[Records drawn from a dataset]
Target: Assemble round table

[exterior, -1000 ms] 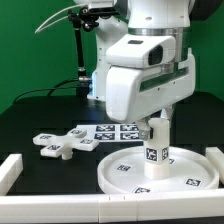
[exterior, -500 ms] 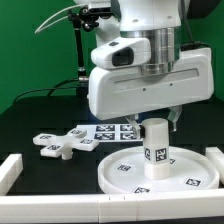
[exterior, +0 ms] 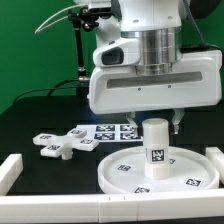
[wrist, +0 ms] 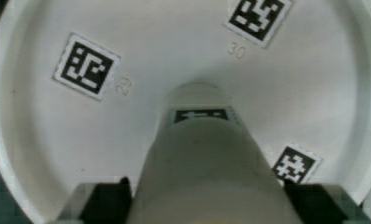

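The bench [exterior: 40, 115] is matte black, and a green backdrop [exterior: 30, 50] closes off the room behind it. A black stand [exterior: 80, 45] with a cable rises at the back. White border bars edge the work area: one [exterior: 10, 170] at the near corner on the exterior view's left, another [exterior: 215, 156] on the exterior view's right. The marker board [exterior: 112, 131] lies flat behind the parts, partly hidden by the arm [exterior: 155, 70], whose bulky white body fills the upper middle of that view.

The cross-shaped foot piece [exterior: 58, 146] lies flat on the bench on the exterior view's left, just beside the disc [exterior: 125, 172] but not touching it.

The large round disc rests flat on the bench at the front, its raised rim facing up, with square tags spread over its inner face [wrist: 164, 60]. The short thick leg [exterior: 155, 150] stands upright on the disc near its middle, one tag on its side and another on its top face [wrist: 208, 160].

The claw [exterior: 155, 124] hangs directly over the leg, released: its fingers [exterior: 178, 123] are level with the leg's top, with a gap showing on the exterior view's right. In the wrist view the dark fingertips [wrist: 107, 200] flank the leg, and the claw [wrist: 196, 205] is centred over it.
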Motion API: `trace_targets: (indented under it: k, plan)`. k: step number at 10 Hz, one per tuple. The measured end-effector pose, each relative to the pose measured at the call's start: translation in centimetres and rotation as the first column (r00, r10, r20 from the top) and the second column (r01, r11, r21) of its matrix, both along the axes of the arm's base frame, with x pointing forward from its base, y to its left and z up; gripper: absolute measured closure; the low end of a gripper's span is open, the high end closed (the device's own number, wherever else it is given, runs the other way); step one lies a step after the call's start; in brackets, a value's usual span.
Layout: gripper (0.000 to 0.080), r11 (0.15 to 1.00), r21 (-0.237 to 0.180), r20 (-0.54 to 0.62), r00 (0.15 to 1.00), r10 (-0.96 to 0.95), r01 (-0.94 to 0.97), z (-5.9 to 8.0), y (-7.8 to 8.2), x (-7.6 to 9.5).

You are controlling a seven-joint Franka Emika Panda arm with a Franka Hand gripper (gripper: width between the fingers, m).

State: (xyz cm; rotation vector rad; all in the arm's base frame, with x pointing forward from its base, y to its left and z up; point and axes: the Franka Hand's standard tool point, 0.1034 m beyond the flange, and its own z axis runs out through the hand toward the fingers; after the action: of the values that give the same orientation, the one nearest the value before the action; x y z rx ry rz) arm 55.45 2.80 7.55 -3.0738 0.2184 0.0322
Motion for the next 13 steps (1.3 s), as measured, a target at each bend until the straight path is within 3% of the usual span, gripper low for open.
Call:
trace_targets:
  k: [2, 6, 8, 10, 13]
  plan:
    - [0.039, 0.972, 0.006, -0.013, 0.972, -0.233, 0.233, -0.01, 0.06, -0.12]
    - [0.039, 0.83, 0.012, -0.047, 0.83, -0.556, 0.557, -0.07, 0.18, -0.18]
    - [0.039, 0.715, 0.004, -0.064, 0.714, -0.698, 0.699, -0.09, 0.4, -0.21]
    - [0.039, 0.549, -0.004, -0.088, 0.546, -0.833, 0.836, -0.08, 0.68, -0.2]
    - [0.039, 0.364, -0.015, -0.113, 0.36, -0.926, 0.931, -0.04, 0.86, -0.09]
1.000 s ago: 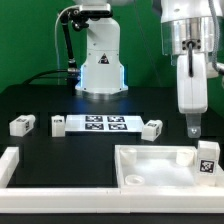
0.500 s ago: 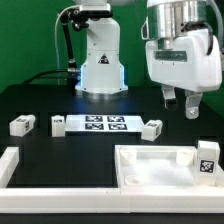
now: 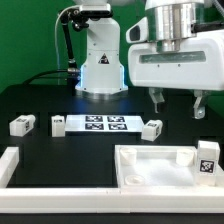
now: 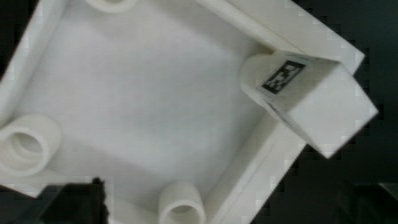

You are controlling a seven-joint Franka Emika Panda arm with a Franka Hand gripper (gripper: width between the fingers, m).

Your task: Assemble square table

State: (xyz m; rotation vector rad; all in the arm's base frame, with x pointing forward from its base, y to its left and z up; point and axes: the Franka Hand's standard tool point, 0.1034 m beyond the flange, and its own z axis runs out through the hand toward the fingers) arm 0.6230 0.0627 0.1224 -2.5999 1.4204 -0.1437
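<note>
The square table's white slab (image 3: 150, 160) lies at the front on the exterior view's right, rim up, with round sockets (image 4: 25, 146) in its corners. One tagged leg block (image 3: 207, 157) stands at the slab's right corner; the wrist view shows that leg block (image 4: 288, 78) against the rim. Three more leg blocks lie on the black table: the first (image 3: 22, 125), the second (image 3: 58, 125) and the third (image 3: 151, 128). My gripper (image 3: 178, 103) hangs well above the slab, open and empty, both fingers apart.
The marker board (image 3: 105, 123) lies flat between the loose leg blocks. A long white rail (image 3: 50, 188) with an upturned end runs along the front left. The arm's base (image 3: 100, 65) stands at the back.
My gripper has risen from just above the leg block at the slab's right corner and turned, so both fingers now face the exterior camera. The leg block has stayed put.
</note>
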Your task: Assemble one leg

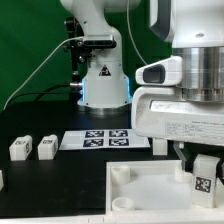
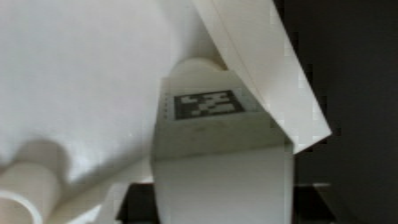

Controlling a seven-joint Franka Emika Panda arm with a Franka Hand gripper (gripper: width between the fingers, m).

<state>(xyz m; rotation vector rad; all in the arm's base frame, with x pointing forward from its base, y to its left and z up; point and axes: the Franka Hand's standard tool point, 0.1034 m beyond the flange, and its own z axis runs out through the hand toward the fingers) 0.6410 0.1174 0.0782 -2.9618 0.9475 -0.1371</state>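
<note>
Hand (image 1: pixel 203 172) grips 1 leg (image 1: pixel 201 178) upright between its fingers, over the panel (image 1: pixel 140 190).

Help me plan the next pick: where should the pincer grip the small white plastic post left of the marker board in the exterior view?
Grip the small white plastic post across its middle, probably from above: it lies on the table, apart from the neighbouring post.

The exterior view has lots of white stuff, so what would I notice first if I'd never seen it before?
First, the big white gripper at the exterior view's right, holding a small tagged leg upright over a corner of the large white panel. Behind it the marker board lies flat on the black table. Two spare legs lie at the exterior view's left.
</note>
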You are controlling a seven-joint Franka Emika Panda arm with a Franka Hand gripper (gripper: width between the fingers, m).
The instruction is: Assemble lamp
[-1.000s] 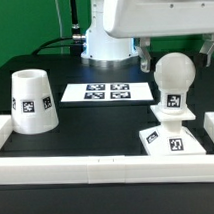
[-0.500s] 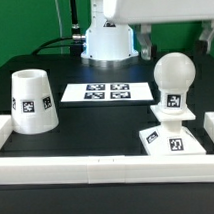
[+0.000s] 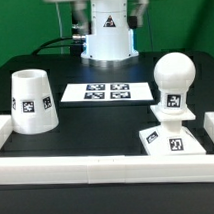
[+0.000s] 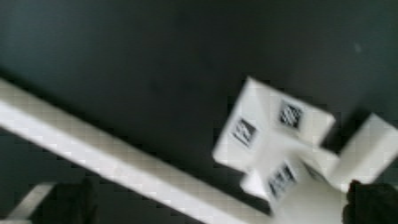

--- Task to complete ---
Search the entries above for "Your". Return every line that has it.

--- Result for this task ---
Your task: Assemble square table
Your task: Assemble one leg

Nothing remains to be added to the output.